I don’t believe I would do such a thing. I think, after all, one of the girls must have it. Perhaps Ellis took it up and broke its chain, and was afraid to show me? There is a prisoner at Millbank who says she broke a brooch of her mistress’s, and took it to be mended, but was caught with it upon her and charged as a thief. Perhaps Ellis fears that. Perhaps she is so afraid, she has simply thrown the broken locket away. Now I suppose a dust-man will find it, and he will give it to his wife. She will put her dirty fingernail to it and find the lock of shining hair inside it, and wonder for a second whose head it was cut from and why it was kept . . .
I do not care if Ellis broke it, or if the dust-man’s sweet-heart has it—she might keep the locket, though I had it from Pa.
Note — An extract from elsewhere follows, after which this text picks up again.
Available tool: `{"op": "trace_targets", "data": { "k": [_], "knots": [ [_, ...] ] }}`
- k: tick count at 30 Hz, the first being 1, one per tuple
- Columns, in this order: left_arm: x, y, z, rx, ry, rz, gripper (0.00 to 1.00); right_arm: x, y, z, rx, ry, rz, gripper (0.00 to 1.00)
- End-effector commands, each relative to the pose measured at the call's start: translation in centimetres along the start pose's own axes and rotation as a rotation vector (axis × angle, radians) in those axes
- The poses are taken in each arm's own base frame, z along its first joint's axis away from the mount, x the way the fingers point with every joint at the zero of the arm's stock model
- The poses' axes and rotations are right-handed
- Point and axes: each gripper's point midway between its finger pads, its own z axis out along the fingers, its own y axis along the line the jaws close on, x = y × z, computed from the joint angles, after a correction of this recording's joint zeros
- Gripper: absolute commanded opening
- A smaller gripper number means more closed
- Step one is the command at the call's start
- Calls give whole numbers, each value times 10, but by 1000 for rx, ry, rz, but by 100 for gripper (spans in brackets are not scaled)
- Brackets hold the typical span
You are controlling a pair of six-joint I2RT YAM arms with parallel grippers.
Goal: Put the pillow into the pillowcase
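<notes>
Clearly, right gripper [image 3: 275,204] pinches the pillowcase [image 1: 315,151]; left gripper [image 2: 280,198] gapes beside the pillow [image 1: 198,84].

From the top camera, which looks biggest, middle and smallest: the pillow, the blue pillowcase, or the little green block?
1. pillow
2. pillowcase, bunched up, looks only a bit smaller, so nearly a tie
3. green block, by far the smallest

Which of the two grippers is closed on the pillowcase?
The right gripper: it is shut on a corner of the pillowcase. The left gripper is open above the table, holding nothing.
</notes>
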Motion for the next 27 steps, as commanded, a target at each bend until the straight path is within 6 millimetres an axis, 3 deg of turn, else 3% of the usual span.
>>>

There are a thousand things, in this house, to remind me of my father. It is the curl of Helen’s hair I am afraid for, that she cut from her own head and said I must keep, while she still loved me. I am only afraid of losing that—for God knows! I’ve lost so much of her already.
3 November 1872
I thought no-one would come today. The weather keeps so poor, no-one has come to the house at all, not for 3 days, not even for Mr Vincy or Miss Sibree. We have kept only quietly amongst ourselves, making dark circles in the parlour. We have been trying for forms. They say a medium must try for forms now, that in America it is all the sitters ask for. We tried till 9 o’clock last night but, no spirit coming, we finally put up the lights & had Miss Sibree sing. When we tried again to-day, with again no phenomena occurring, Mr Vincy showed us how a medium might seem to make a limb come, that really was only his own. He did it like this -
I held his left wrist, & Miss Sibree seemed to hold his right.
In fact
however, we held the
same arm
, it was only that Mr Vincy had made it so dark we could not see. ‘With my free hand,’ he said ‘I may do anything, for example this’, & he put his fingers against my neck, I felt them & screamed. He said ‘You see how a person might be cheated by an unscrupulous medium, Miss Dawes. Imagine if my hand had been made first very hot or very cold, or very wet, then how much realer might it not seem?’ I said he ought to show Miss Sibree, & I went & took another seat. Still, I was glad to learn about the arm trick.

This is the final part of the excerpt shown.